Parallel Processing at Command Level

Still another important parallel processing technique is employed by Dragon during the execution of one DRC command. The technique is layout-related, not DRC script-related as the one above. Working with a hierarchical layout, Dragon executes each DRC operation in cell-by-cell manner. In multiprocessor environment groups of cells can be processed simultaneously, i.e., in parallel mode. Of course, in most practical cases a hierarchical layout cannot be treated as just a collection of independent cells. On the contrary, internal geometry of one cell may have many interactions - overlaps - with geometry of other cells in many places in the layout. This can substantially complicate its hierarchical processing during DRC. In order to obtain correct and exhaustive DRC results and at the same time increase system's performance, Dragon uses a number of algorithms to preprocess the existing layout hierarchy. It dose this by rebuilding it in order to decrease the amount of cell interaction in the layout (resolving overlaps).
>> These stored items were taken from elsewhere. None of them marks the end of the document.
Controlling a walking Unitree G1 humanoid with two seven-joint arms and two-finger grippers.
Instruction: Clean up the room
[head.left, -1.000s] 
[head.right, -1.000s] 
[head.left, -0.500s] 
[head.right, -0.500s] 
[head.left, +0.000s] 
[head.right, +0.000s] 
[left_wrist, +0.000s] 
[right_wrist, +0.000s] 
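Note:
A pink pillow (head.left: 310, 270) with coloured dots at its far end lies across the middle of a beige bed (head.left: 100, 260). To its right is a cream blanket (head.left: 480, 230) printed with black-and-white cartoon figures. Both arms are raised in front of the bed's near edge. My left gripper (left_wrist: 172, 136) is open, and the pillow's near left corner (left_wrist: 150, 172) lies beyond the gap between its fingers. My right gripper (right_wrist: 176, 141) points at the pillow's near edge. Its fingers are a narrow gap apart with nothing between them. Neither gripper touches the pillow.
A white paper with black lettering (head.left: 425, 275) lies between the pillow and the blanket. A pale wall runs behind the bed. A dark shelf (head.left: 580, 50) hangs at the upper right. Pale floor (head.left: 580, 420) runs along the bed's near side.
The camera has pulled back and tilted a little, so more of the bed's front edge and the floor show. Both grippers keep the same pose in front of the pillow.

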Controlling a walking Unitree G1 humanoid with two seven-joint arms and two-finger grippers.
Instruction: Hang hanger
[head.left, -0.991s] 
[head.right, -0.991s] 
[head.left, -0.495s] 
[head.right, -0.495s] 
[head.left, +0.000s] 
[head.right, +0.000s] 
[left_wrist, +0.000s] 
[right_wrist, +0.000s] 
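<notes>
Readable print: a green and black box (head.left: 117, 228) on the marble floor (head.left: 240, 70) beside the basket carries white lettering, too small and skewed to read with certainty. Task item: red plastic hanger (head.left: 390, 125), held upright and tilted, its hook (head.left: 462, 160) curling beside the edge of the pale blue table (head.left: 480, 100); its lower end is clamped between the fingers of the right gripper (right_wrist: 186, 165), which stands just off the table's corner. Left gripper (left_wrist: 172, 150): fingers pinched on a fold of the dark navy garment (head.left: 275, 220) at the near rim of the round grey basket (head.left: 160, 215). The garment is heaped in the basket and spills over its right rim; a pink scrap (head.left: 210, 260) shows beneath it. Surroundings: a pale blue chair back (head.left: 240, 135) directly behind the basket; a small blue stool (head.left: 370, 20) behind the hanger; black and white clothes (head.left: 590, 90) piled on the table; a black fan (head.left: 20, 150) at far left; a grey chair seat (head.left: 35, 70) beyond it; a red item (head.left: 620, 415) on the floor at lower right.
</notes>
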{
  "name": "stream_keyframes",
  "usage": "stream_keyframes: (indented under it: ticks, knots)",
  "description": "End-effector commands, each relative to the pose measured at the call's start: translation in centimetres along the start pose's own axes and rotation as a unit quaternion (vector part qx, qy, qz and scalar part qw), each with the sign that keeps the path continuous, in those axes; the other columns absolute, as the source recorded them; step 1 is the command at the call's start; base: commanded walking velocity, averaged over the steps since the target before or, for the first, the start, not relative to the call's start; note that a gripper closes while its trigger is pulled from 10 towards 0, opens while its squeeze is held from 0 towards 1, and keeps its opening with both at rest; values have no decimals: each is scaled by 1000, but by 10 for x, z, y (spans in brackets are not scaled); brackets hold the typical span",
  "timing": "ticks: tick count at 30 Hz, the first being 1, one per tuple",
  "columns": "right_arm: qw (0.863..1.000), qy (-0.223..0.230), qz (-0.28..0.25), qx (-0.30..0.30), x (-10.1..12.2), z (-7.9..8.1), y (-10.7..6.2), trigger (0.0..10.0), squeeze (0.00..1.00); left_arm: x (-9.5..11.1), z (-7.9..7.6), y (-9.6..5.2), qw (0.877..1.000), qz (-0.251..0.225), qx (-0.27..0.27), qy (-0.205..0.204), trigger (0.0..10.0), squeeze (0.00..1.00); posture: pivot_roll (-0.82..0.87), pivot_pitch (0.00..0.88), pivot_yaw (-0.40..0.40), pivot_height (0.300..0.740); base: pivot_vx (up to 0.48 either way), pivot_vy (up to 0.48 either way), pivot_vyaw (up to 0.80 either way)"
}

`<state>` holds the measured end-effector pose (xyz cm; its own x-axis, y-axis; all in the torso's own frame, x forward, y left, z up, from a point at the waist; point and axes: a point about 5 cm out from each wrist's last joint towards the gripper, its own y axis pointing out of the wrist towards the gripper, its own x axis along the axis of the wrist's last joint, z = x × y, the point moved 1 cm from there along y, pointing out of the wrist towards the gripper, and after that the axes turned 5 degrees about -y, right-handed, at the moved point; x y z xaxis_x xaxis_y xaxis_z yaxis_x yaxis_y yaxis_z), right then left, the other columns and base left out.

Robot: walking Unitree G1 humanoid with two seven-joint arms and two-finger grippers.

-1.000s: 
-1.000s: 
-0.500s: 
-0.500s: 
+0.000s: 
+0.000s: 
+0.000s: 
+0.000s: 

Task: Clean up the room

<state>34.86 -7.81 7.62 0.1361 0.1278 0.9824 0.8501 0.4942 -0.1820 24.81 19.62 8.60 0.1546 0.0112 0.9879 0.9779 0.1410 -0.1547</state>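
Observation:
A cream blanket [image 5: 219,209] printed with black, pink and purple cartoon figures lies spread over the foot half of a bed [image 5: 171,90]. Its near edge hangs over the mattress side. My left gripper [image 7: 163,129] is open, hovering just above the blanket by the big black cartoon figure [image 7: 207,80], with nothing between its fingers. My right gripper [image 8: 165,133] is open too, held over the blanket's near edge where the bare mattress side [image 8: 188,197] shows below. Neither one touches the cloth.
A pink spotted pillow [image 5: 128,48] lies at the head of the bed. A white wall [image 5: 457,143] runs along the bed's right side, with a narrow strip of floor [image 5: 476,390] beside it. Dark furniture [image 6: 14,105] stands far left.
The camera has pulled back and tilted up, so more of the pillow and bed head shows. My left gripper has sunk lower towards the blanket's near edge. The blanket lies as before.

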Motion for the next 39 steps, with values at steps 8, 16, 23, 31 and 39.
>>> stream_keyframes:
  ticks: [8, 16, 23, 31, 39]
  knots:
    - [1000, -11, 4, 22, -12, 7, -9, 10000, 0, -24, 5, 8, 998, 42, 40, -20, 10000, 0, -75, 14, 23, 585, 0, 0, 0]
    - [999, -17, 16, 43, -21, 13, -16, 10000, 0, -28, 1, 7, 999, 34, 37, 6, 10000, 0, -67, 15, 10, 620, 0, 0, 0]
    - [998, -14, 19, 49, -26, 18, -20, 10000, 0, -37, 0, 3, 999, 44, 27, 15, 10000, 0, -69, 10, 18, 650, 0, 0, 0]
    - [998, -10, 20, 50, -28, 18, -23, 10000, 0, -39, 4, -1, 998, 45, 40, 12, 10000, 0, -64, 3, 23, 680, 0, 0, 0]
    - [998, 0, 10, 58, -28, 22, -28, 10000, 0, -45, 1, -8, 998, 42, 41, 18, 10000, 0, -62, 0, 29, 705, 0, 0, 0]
That includes selective flattening of overlapping cell instances, overlapping instance merging, array decomposition and other techniques of cell interaction resolving. It is important to mention here, that whatever changes were made to the initial layout hierarchy by internal Dragon algorithms, the DRC results can always be reported in terms of the original hierarchy [3].

By preliminary resolution of cell interactions in the layout, Dragon can significantly increase the efficiency of parallel cell processing during DRC. The special component of the program called cell processing scheduler keeps track of all known or potential cell interactions and makes sure that all cells that can be processed by parallel threads are processed that way. The growth of the number of parallel threads created by Dragon at all supported levels of parallel processing is limited by available system resources.

 

Conclusion

The powerful performance improvement approaches described above are built into other proven by time, carefully tuned and fit together components of Dragon DRC system to guarantee its top performance.

References

  1. Application of Scan Line Methodology to Perform Metric Operations in DRC. Simulation Standard. Volume 8, Number 12, December 1997, pp. 7-9.


  2. V. Feinberg. Geometrical problems of VLSI computer graphics, Radio i Sviaz, Moscow, 1987.


  3. Savage Enhanced with Recognition and Reporting of Hierarchical Structure of Errors. Simulation Standard. Volume 9, Number 3, March 1999, pp. 1-4.